Thursday, May 7, 2015

The fat girl shuffle

I was listening to the radio this week and they came out with this "mind blowing" study about weight loss and said that people tend to be thinner if they don't have food around them all the time. No shit! You're saying that if I just don't have food around me, I won't eat it (because the food isn't around me) and then I will be skinny? By Golly! This totally ended my struggle.
Not really, but there is something to be said about it. I noticed today at work that I brought a 2 point ww buffalo pretzels snack and a banana. I ate both within the first half hour of work because they were sitting within arms length and I couldn't stop myself. Not that I really love bananas but I felt the urge to eat them because I knew I would eat them eventually and I also knew that I had put them in my tracker already.

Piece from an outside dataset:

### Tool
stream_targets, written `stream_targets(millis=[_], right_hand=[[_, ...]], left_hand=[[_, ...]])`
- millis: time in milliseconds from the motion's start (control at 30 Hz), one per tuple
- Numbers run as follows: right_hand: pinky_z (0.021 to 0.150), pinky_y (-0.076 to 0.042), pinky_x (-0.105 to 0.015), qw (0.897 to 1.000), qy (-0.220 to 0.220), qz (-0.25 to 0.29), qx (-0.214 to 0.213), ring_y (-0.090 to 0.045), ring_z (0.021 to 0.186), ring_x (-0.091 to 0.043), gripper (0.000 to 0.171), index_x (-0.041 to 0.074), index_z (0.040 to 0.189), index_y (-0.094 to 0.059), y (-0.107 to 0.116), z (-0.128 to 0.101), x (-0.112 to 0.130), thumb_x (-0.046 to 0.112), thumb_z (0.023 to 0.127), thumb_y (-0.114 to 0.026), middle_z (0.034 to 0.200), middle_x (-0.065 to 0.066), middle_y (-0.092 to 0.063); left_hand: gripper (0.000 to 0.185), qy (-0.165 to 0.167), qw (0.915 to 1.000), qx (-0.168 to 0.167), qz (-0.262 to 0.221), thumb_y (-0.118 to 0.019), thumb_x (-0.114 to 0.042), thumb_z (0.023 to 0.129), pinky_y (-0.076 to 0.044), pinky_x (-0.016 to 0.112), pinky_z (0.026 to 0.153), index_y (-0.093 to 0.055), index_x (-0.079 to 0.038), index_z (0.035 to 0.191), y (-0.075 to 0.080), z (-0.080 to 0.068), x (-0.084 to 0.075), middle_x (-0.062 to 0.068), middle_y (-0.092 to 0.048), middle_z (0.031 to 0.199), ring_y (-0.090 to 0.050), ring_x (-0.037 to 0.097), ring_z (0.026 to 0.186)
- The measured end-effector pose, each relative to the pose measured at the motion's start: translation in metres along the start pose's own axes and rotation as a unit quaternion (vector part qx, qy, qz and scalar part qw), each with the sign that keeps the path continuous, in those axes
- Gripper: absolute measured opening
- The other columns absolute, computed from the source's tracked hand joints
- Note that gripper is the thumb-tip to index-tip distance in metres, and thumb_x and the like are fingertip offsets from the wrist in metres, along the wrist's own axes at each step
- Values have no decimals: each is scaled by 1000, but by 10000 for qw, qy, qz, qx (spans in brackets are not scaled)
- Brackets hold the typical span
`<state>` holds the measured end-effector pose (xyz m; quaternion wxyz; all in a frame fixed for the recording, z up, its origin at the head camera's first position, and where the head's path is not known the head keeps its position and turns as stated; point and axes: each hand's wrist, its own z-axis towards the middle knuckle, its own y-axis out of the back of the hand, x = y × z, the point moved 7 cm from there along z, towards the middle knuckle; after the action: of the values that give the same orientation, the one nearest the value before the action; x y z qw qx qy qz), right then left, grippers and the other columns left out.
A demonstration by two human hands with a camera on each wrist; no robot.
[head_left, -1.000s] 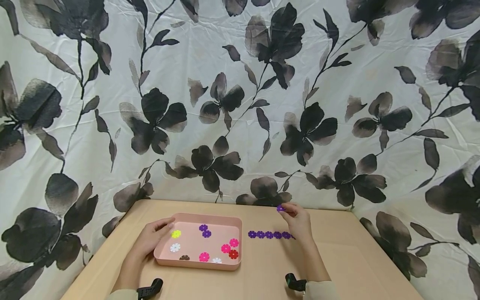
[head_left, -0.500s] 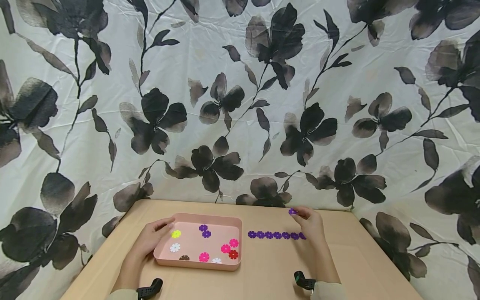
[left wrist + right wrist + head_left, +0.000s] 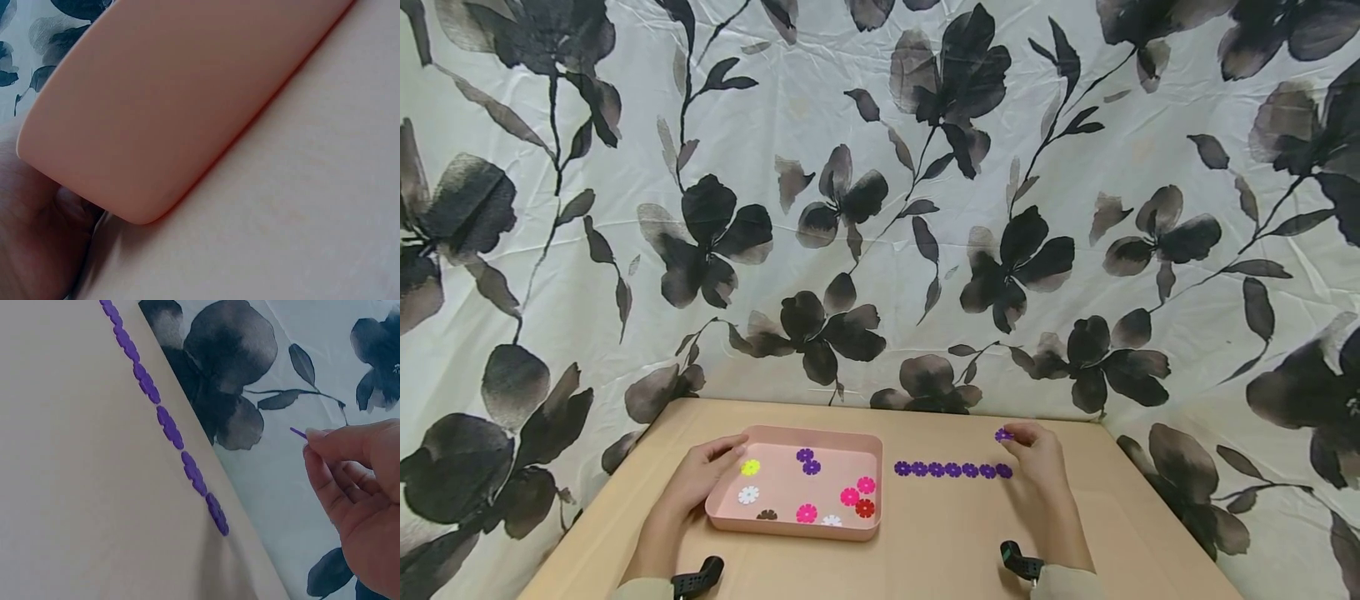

Lets just say, in about 2 hours I'm going to be hungry again and I will wish I had those snacks I brought for myself. Don't worry, I won't be hungry for long- I will find something. I'm resourceful like that.
This week I stayed the exact same at my weekly weigh in. I call that a success, not because I stayed the same but because I didn't punish myself for it. Formerly, I would have been so upset with myself that I would have eaten my emotional self into a drunken food stupor and started the cycle of shame. I didn't do that this time, so lets celebrate that. Not with food.
I am however a little nervous about Mother's Day- especially because I heard my Mom on the phone with Deerfields Bakery yesterday ordering cakes for the occasion. Hopefully I can stay strong because I'm really hoping for Monday to be the 30 pounds down milestone.